[Records from a data source]
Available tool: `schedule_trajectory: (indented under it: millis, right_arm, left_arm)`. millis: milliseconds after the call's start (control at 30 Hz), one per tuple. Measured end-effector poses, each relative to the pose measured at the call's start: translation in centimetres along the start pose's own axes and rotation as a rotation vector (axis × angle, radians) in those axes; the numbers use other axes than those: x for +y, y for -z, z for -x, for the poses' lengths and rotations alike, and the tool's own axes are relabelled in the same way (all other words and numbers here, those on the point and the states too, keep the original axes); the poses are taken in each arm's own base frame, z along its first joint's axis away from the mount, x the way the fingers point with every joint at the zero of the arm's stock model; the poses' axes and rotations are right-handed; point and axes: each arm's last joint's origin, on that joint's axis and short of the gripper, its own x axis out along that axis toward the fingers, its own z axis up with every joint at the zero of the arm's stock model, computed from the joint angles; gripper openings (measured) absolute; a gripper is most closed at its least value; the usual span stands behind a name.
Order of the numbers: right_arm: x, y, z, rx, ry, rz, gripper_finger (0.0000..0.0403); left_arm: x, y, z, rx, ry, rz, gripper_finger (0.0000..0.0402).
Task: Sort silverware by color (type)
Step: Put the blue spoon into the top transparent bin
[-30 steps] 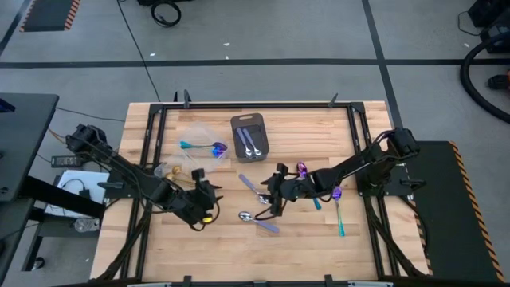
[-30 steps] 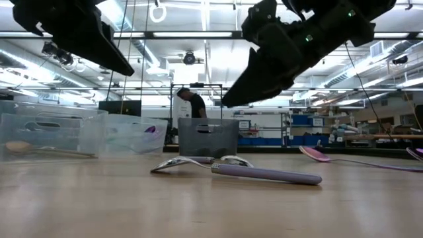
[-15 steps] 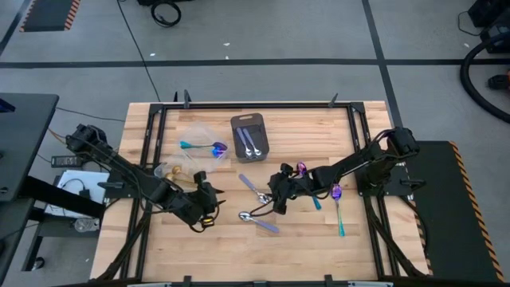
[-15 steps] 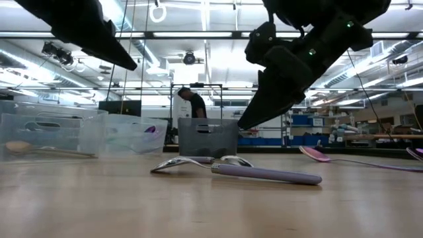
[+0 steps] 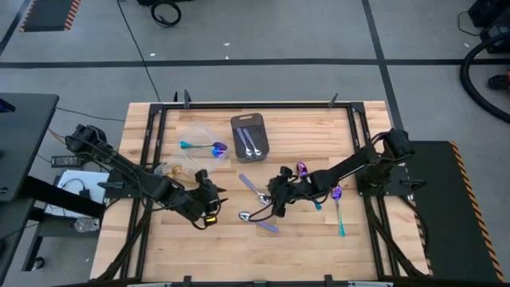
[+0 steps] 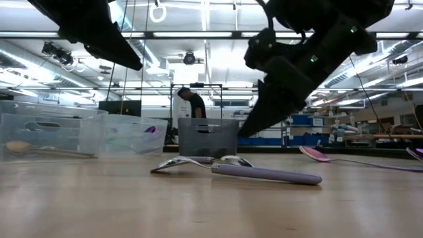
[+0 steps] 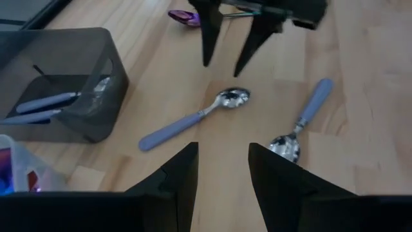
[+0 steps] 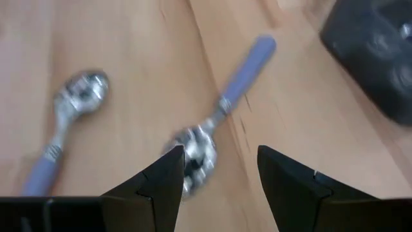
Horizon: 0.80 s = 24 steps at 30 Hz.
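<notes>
Two silver-bowled spoons with lavender handles lie flat on the wood table: one (image 5: 253, 186) nearer the tray, one (image 5: 260, 222) nearer the front edge. My right gripper (image 5: 276, 203) hovers open just above the first spoon (image 8: 219, 116), its fingers on either side of the bowl (image 8: 196, 154) without touching. My left gripper (image 5: 213, 194) hangs open over bare wood to the left, pointing at both spoons (image 7: 193, 119) (image 7: 301, 122). A dark grey tray (image 5: 251, 137) holds two more such spoons. Purple-bowled spoons (image 5: 336, 199) lie at the right.
Two clear tubs stand at the left back: one (image 5: 199, 143) with a teal-handled purple spoon, one (image 5: 177, 167) with a gold spoon. A black frame rail (image 5: 255, 105) edges the table. A person stands far off in the room (image 6: 193, 104).
My right gripper has come down a little toward the lavender-handled spoon near the tray and tipped more steeply; its fingers stay apart. My left gripper has rolled slightly in place. The spoons have not moved.
</notes>
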Motion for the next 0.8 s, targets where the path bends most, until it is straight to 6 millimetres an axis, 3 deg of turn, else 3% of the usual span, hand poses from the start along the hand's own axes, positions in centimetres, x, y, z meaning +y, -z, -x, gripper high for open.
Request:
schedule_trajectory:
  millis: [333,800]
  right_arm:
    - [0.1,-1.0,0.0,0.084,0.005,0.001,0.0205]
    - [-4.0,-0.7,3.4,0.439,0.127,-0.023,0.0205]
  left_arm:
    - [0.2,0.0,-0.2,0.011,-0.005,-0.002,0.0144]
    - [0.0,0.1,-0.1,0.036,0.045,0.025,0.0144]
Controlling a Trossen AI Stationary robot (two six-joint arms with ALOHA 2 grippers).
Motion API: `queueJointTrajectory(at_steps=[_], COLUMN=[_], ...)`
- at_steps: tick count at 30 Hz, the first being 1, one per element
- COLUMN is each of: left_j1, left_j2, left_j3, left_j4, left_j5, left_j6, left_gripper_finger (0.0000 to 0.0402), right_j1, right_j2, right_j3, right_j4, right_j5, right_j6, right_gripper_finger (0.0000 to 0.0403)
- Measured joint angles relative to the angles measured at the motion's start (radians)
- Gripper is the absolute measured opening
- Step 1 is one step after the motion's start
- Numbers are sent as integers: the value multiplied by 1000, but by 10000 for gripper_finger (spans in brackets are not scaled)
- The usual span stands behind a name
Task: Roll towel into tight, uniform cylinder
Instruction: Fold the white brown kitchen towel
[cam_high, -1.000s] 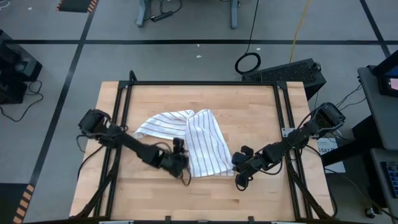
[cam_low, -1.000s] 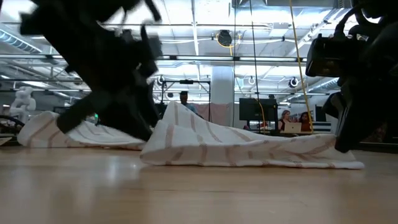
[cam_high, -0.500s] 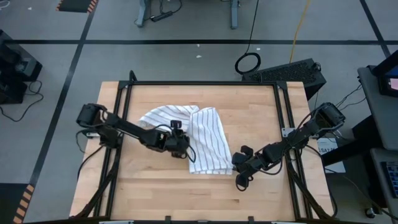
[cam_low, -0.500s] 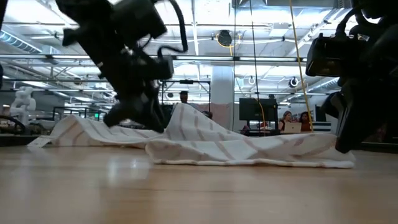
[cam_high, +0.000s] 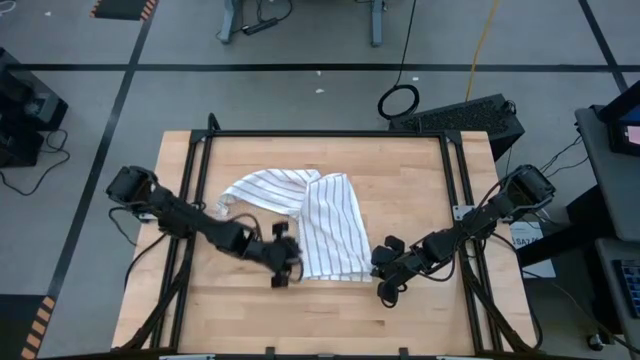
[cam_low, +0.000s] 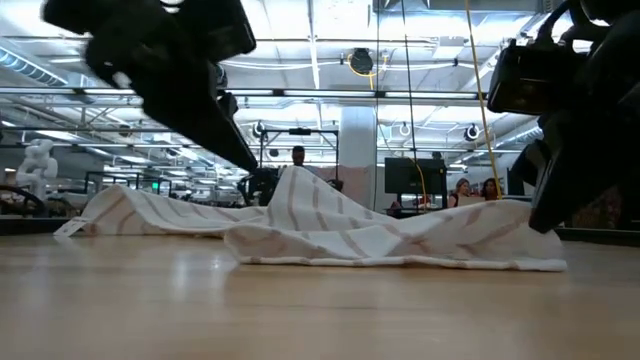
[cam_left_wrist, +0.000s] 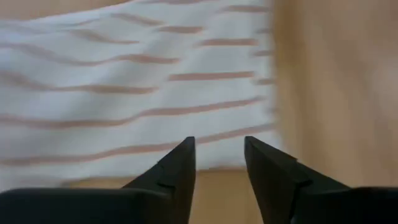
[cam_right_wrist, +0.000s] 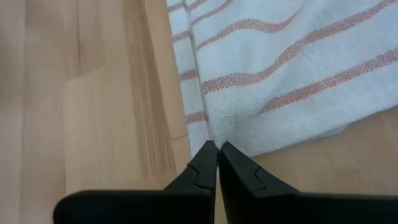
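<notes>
The white pinstriped towel (cam_high: 320, 220) lies rumpled on the wooden table (cam_high: 420, 170), with a raised fold along its middle (cam_low: 300, 190). My left gripper (cam_high: 284, 266) hovers open just off the towel's near left corner; in the left wrist view (cam_left_wrist: 217, 149) its fingers stand above the towel's edge (cam_left_wrist: 155, 155) without touching it. My right gripper (cam_high: 384, 264) is low at the towel's near right corner and shut on the cloth (cam_right_wrist: 214, 146). My right gripper pinches the towel's edge (cam_right_wrist: 208, 134) near its near right corner between its two fingertips. It comes in low from the table's right side. The fingertips hide how many layers they hold. The towel's right end (cam_low: 520, 225) rises a little toward the gripper; the rest lies on the table.
A black metal frame (cam_high: 320, 134) runs around the tabletop. Bare wood lies along the near edge (cam_high: 330, 320) and at the far right (cam_high: 410, 180). People and equipment show in the room beyond the table (cam_low: 460, 195).
My left gripper went toward the far edge along the towel's left side, then came back toward the near edge and rose clear of the cloth. The towel's left part shifted a little toward the far edge. My right gripper stayed at the near right corner.
</notes>
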Motion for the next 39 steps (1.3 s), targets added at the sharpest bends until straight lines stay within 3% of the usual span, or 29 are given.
queueJointTrajectory(at_steps=[9, 12, 21, 27, 34, 39], left_j1=[-190, -209, -205, -205, -209, -216], left_j2=[125, 167, 273, 308, 293, 257], left_j3=[-2, -3, -2, -2, -2, -2], left_j4=[215, 217, 298, 294, 284, 277], left_j5=[-268, -330, -376, -440, -445, -496], left_j6=[-52, -68, -129, -126, -58, -44], left_gripper_finger=[245, 250, 246, 185, 17, 12], right_j1=[0, 0, 0, 0, 0, 4], right_j2=[0, 0, 0, 0, 0, 0], right_j3=[0, 0, 0, 0, 0, 0], right_j4=[-2, 0, 1, 6, 13, 49], right_j5=[-1, 0, 0, 5, 31, 22], right_j6=[21, 21, 30, 31, 31, 43], right_gripper_finger=[4, 4, 4, 4, 4, 4])
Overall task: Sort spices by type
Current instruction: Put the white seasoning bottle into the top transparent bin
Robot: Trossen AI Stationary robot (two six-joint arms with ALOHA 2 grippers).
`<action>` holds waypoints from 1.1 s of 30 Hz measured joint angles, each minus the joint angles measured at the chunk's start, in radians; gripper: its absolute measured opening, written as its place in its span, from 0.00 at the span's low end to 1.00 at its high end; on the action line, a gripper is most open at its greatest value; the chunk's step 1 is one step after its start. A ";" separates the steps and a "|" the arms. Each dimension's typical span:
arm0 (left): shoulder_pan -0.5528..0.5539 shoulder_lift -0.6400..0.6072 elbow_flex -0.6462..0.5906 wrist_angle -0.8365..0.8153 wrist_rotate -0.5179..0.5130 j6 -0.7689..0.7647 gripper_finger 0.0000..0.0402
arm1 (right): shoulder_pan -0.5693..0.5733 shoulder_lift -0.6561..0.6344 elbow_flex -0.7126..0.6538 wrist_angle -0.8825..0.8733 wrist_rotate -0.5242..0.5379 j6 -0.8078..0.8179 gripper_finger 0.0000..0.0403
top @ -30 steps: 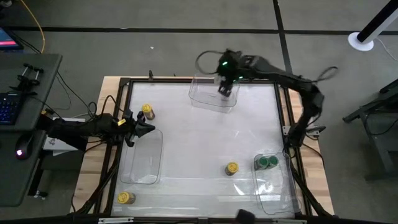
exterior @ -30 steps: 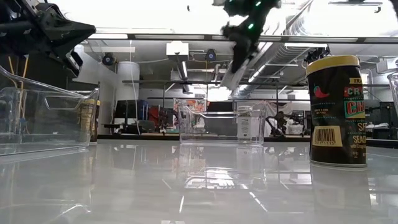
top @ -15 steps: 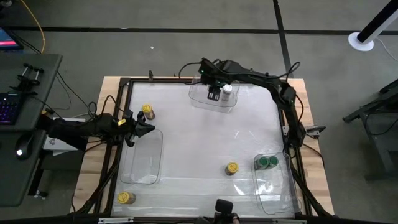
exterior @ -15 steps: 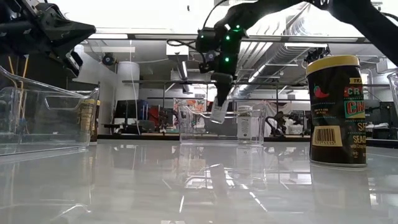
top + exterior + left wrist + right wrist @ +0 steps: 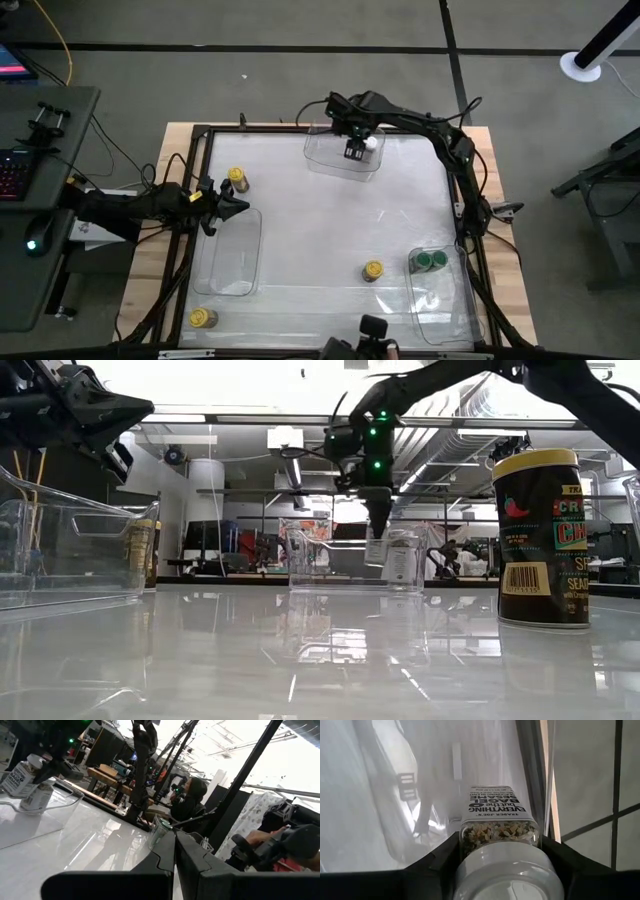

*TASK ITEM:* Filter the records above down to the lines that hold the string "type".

*YOUR SOLUTION:*
Task: Sort silverware by color (type)
Overall task: Sort spices by type

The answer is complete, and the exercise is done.